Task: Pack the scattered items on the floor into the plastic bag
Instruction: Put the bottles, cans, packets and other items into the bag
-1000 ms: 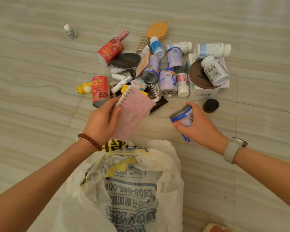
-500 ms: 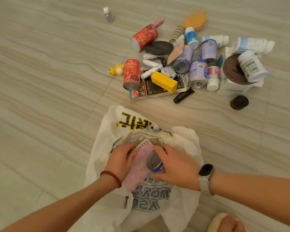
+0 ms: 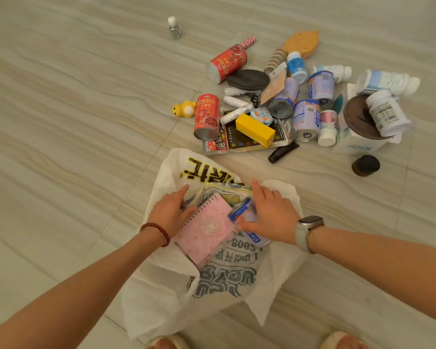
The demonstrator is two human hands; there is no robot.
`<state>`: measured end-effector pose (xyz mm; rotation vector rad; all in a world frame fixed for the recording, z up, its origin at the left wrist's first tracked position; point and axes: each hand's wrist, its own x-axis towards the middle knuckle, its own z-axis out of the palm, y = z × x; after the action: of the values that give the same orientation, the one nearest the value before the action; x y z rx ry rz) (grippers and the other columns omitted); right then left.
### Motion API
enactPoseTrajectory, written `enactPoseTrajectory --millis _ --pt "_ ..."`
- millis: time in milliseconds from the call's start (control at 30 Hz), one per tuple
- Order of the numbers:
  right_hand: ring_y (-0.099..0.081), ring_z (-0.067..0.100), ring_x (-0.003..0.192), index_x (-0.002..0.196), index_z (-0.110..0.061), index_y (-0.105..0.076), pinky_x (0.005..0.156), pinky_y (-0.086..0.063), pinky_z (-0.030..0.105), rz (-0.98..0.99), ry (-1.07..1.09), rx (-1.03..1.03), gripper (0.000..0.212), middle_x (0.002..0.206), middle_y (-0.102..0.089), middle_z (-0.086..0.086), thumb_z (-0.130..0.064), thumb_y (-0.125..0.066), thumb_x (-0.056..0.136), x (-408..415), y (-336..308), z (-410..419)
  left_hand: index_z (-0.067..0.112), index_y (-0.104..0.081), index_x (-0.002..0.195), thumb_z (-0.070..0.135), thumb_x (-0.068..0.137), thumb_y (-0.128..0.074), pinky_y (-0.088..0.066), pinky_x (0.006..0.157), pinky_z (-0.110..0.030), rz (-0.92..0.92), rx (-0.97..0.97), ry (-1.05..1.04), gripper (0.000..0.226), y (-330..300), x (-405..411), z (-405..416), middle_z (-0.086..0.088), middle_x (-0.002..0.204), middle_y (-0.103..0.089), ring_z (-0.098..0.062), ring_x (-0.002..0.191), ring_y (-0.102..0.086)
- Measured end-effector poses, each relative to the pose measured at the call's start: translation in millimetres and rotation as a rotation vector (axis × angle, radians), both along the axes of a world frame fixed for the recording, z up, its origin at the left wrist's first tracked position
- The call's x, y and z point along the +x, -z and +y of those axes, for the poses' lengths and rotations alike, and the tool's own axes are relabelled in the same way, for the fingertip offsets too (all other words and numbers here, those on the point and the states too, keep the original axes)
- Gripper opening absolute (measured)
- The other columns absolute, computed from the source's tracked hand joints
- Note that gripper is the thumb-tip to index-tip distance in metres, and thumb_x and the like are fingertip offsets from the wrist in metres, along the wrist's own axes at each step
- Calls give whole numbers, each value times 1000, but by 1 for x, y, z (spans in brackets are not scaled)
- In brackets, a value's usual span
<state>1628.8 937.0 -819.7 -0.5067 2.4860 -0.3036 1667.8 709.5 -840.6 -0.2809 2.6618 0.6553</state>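
Plastic bag (image 3: 176,295) lies open under both my hands; my left hand (image 3: 170,212) has its fingers loosely spread, touching the spiral edge of the pink notebook (image 3: 207,227) in the bag's mouth; my right hand (image 3: 272,217) rests on the blue-and-white can (image 3: 244,215) just beside the notebook, thumb under it, forefinger extended, whether gripping I cannot tell; the scattered pile, with a yellow box (image 3: 254,129), lies at one o'clock on the floor (image 3: 61,122).

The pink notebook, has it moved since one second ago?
Yes. The pink notebook was held up beside the pile on the floor; now it lies in the mouth of the plastic bag, nearer the person, away from the yellow box.
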Motion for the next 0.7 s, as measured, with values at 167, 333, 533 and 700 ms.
enactPoseTrajectory --millis 167,333,533,700 --pt "-31 27 122 146 -9 -4 102 -35 38 -27 -144 -103 87 139 -34 11 -42 -57 85 -11 -4 -7 -3 -62 94 14 91 -49 -39 70 -26 234 97 -85 21 -4 10 3 -5 88 -45 -25 76 -52" --pt "-37 27 119 145 -10 -12 97 -38 36 220 -439 -107 64 138 -37 10 -13 -48 92 -32 -2 -24 2 -58 93 15 93 -44 -36 59 -30 406 -7 -335 19 -28 28 -30 -17 76 -64 -37 71 -59" --pt "-12 31 139 144 -26 -19 112 -15 55 172 -444 16 67 150 -18 6 -47 -49 87 -31 3 -34 21 -44 131 50 84 -27 -40 93 -48 326 -237 28 58 -32 20 -32 -9 137 -49 -34 121 -44" --pt "-12 33 137 146 -25 -4 111 -24 48 43 -527 -15 60 154 -9 5 -33 -37 96 -15 10 -23 36 -17 142 71 74 13 -8 113 -51 156 -264 210 82 -16 -2 -8 1 155 -13 -26 143 -8"
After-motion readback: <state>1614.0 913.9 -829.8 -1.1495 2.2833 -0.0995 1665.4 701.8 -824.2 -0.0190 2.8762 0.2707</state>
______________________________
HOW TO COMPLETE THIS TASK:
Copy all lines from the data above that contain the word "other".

RESPONSE TO THIS EXERCISE:
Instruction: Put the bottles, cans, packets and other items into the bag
`<state>`: measured end-effector pose (xyz mm; rotation vector rad; all in a world frame fixed for the recording, z up, its origin at the left wrist's first tracked position; point and axes: each hand's wrist, its own x-axis towards the middle knuckle, its own z-axis out of the palm, y = z × x; after the action: of the values that give the same orientation, the one nearest the value before the action; x y z rx ry rz) (grippers and the other columns omitted); right then left.
- The call's x, y and z point along the +x, -z and +y of those axes, for the poses' lengths and rotations alike, and the tool's own axes are relabelled in the same way, for the fingertip offsets too (all other words and numbers here, those on the point and the states too, keep the original axes)
- The other columns absolute, computed from the source's tracked hand joints

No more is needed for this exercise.